- _Task brief_: Could you set down exactly the lines of the data below, starting at the one that holds "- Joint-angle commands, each" and ending at the one that holds "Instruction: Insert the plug", both included, and only those?
··· Entries supplied ···
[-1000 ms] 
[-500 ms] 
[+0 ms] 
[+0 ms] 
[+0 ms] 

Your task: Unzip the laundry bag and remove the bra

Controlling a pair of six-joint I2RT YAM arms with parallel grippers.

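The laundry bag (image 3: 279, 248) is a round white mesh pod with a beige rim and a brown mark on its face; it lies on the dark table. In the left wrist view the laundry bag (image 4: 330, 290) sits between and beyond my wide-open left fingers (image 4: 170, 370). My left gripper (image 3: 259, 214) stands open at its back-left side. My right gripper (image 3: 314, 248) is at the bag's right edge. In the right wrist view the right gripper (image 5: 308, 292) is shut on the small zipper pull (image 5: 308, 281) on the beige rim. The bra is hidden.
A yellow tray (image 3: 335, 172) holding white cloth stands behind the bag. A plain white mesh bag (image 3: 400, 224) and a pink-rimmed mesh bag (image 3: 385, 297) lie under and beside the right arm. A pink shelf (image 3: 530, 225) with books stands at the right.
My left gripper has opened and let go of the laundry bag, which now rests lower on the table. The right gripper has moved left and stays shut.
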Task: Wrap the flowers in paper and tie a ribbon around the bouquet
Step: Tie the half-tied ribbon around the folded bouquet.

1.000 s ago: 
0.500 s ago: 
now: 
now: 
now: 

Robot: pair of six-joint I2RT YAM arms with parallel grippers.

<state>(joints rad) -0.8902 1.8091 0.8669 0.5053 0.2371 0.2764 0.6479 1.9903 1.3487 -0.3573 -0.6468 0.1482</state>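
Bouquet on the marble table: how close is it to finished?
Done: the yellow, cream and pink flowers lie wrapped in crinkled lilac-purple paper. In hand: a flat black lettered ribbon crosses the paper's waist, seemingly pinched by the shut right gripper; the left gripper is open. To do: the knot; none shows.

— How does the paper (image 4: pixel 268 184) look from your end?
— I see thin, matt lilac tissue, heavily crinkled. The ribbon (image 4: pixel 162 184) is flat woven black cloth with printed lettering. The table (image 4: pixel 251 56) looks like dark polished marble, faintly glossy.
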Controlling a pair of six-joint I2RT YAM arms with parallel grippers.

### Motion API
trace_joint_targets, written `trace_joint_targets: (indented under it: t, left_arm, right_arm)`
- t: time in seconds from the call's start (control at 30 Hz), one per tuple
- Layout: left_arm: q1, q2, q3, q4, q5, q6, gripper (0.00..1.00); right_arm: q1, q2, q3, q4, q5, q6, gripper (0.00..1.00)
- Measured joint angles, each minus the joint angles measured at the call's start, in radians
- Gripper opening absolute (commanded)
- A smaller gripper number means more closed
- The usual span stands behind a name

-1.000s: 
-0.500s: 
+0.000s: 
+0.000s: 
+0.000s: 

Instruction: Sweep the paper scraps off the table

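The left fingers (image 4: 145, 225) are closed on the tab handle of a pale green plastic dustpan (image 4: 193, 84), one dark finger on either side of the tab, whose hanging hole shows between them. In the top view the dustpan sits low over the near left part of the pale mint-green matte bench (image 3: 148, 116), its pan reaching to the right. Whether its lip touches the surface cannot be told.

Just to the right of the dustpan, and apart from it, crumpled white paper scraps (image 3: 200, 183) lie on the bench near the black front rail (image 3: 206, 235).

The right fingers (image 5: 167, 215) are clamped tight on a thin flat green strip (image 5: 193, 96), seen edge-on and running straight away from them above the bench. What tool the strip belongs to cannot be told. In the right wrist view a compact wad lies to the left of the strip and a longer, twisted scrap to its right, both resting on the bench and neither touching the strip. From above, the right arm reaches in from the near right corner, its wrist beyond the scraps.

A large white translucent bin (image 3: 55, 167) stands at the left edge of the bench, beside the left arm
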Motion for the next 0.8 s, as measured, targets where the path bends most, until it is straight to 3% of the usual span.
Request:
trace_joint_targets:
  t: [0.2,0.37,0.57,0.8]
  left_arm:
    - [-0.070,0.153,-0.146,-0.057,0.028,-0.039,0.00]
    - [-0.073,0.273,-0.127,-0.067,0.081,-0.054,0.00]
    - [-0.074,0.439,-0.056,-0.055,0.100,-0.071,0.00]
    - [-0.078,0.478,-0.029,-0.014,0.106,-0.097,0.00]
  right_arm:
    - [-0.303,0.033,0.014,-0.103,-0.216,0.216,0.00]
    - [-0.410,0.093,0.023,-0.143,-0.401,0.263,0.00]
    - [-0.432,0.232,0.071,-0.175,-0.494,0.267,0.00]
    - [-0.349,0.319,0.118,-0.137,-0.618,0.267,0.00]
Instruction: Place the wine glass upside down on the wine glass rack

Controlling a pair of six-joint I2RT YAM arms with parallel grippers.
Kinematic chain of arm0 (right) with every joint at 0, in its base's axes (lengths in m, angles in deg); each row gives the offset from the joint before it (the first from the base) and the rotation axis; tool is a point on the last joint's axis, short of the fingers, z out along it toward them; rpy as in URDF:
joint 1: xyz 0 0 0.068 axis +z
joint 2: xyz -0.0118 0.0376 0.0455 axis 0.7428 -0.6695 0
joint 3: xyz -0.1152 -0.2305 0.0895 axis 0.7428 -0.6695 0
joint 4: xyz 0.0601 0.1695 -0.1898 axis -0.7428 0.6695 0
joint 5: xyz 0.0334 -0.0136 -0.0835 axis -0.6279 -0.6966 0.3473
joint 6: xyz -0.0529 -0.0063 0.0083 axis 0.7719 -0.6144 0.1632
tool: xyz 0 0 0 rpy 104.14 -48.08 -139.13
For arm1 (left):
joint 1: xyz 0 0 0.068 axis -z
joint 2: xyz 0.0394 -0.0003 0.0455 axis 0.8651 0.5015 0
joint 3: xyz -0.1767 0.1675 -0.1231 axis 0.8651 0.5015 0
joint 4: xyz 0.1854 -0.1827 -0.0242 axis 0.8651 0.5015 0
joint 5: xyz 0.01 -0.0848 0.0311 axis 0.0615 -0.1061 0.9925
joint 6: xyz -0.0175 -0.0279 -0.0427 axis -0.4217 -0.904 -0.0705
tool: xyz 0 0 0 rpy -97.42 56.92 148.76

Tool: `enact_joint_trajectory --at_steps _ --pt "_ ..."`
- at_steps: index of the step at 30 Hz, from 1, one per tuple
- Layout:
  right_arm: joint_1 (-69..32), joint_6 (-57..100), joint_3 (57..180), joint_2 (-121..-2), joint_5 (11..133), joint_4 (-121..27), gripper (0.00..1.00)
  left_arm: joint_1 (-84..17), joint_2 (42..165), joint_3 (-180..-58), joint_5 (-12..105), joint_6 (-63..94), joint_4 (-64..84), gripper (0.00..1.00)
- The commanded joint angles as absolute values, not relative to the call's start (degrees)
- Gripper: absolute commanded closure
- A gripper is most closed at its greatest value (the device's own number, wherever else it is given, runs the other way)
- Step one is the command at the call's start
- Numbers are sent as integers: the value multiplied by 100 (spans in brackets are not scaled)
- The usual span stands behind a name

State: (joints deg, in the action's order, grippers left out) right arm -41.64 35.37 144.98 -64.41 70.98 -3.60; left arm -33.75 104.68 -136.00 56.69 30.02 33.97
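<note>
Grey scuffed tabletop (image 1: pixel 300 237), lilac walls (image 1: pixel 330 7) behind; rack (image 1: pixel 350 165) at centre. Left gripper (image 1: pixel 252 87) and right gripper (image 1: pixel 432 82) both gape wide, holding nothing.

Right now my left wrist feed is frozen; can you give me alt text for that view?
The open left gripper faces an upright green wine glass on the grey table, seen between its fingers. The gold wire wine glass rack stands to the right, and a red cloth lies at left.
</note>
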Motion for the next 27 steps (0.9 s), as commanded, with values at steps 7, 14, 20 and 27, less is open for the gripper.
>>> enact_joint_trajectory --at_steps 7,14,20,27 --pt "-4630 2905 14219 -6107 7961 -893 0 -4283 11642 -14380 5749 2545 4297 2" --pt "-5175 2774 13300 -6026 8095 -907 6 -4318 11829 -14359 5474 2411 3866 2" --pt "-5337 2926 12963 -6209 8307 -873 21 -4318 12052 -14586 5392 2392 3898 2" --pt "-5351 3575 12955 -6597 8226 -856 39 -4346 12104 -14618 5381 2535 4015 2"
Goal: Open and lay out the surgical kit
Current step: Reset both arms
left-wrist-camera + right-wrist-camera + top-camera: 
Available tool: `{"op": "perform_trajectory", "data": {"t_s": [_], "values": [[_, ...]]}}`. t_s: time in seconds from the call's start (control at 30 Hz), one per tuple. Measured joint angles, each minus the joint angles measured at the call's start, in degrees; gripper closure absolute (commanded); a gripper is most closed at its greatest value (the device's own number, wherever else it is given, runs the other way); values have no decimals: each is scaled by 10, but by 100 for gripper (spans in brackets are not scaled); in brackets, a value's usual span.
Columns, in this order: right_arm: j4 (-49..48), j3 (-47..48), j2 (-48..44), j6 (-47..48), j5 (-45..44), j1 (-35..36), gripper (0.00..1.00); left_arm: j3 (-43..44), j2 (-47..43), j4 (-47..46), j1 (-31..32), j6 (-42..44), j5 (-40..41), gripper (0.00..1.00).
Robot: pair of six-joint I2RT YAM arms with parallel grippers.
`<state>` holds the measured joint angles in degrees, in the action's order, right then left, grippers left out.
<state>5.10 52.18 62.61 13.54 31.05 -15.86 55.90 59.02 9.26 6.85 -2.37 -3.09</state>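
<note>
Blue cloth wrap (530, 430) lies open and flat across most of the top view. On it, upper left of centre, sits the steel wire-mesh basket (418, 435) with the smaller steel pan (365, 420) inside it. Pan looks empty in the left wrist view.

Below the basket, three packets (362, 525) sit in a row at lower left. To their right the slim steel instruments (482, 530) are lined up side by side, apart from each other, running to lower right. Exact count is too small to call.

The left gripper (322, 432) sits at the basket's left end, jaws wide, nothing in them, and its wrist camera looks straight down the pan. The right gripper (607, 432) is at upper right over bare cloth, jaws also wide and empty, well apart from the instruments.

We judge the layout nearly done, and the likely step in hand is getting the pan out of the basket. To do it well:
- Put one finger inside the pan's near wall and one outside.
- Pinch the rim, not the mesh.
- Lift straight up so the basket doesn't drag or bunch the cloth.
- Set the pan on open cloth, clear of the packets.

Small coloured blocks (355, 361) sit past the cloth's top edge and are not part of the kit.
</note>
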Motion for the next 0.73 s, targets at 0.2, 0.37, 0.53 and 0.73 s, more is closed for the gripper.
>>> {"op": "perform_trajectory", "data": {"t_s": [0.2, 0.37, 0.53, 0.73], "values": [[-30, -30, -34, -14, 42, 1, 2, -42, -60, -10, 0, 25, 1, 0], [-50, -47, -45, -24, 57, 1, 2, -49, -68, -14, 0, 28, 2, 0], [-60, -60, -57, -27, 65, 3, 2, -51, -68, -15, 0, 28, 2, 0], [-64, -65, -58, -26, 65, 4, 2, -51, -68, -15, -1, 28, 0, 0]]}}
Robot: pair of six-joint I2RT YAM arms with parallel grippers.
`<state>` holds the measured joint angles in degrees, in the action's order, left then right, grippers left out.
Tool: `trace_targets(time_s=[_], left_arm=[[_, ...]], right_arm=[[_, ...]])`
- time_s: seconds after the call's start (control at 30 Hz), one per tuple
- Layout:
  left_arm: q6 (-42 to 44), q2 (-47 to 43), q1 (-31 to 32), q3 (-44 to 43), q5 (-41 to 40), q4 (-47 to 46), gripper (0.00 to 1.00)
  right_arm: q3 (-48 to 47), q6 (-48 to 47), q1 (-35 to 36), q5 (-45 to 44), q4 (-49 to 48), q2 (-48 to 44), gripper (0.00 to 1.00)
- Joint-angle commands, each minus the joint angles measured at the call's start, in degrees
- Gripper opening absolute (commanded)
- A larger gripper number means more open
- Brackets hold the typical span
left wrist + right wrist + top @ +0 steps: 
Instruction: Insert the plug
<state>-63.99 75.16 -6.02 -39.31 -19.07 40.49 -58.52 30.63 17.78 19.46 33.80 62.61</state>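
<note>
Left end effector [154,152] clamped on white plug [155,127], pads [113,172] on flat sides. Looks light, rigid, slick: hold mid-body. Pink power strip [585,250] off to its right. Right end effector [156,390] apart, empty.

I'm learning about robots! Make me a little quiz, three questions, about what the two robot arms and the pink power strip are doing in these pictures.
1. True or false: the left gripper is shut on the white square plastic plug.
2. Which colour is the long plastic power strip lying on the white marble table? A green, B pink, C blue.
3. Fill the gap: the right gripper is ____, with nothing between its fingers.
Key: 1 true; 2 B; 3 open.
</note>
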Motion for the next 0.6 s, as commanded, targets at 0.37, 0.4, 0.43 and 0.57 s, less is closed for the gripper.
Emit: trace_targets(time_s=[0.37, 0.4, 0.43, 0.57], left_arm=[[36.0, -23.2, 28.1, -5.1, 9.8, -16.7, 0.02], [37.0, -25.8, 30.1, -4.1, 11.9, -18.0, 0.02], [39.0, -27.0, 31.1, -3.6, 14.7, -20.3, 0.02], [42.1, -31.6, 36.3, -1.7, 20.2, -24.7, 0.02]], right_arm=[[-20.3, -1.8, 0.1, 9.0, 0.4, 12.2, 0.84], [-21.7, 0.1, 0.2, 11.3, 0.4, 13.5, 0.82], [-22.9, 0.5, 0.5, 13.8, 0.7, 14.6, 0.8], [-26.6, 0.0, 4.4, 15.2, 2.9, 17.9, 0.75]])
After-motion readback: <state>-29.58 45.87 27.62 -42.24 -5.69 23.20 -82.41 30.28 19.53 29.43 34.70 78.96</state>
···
- _Solution_:
- Joint-angle commands, each minus the joint angles measured at the call's start, in degrees
- Gripper opening absolute (commanded)
- A larger gripper number means more open
- Brackets hold the typical span
left wrist + right wrist + top @ +0 steps: 
Instruction: Insert the plug

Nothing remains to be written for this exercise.